WORK INSTRUCTIONS:
Start at the line below containing "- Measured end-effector" and stop at the line containing "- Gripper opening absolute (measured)". Repeat every line of that stretch exactly, and nothing outside it.

SUPPLIED MATERIAL:
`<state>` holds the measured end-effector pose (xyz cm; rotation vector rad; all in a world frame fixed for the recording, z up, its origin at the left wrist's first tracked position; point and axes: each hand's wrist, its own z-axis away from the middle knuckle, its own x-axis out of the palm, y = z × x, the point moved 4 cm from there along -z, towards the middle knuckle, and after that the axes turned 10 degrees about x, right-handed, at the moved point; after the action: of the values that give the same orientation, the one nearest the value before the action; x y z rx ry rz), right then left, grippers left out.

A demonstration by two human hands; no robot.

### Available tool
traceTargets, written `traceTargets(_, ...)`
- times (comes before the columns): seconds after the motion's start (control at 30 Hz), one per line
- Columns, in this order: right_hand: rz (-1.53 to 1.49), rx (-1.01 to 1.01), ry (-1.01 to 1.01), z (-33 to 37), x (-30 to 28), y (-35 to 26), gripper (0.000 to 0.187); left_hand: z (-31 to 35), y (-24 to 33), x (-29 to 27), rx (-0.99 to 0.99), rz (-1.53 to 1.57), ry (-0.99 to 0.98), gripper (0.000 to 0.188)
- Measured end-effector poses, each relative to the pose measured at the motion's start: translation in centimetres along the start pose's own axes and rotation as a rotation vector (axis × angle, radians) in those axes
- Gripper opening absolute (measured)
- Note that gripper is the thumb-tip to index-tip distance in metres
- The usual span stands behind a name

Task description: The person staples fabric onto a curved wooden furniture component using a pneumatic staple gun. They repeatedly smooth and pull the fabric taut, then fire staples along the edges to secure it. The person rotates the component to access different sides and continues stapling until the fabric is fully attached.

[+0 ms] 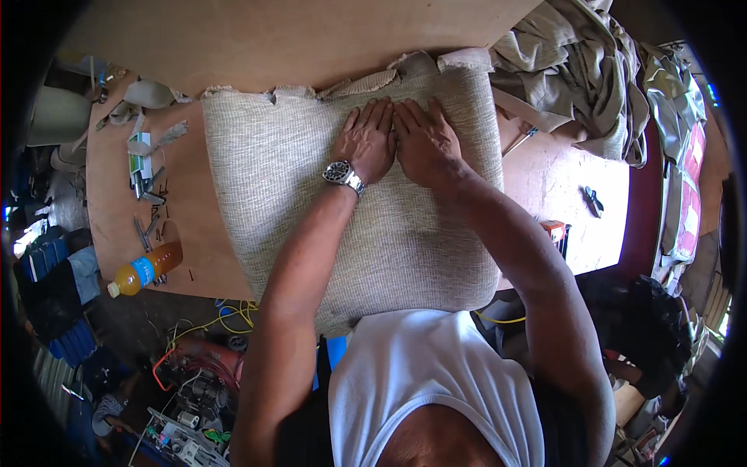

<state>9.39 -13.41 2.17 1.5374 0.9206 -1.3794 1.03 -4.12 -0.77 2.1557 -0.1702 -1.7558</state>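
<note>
A cushion-like panel covered in woven beige fabric (280,171) lies on the wooden table before me. Its far edge shows frayed, folded fabric along the top. My left hand (364,144), below a silver wristwatch (341,174), rests flat on the fabric with the fingers stretched out. Beside it, my right hand (424,144) also lies flat, fingers extended, its inner edge touching or nearly touching the left. Both palms are on the upper middle part of the panel. Neither hand holds anything.
Left on the table (187,268) are a bottle of amber liquid (148,268), a stapler-like metal tool (140,183) and several loose screws or nails. Crumpled beige cloth (580,70) lies at the far right. A small black tool (594,201) lies at right. Machinery (202,389) stands below left.
</note>
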Motion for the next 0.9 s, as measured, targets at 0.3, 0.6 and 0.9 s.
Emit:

EXERCISE OUTPUT:
- Measured end-effector poses, each relative to the pose measured at the motion's start: translation in centimetres along the start pose's own axes and rotation as a rotation vector (axis × angle, radians) in those axes
- Gripper opening absolute (measured)

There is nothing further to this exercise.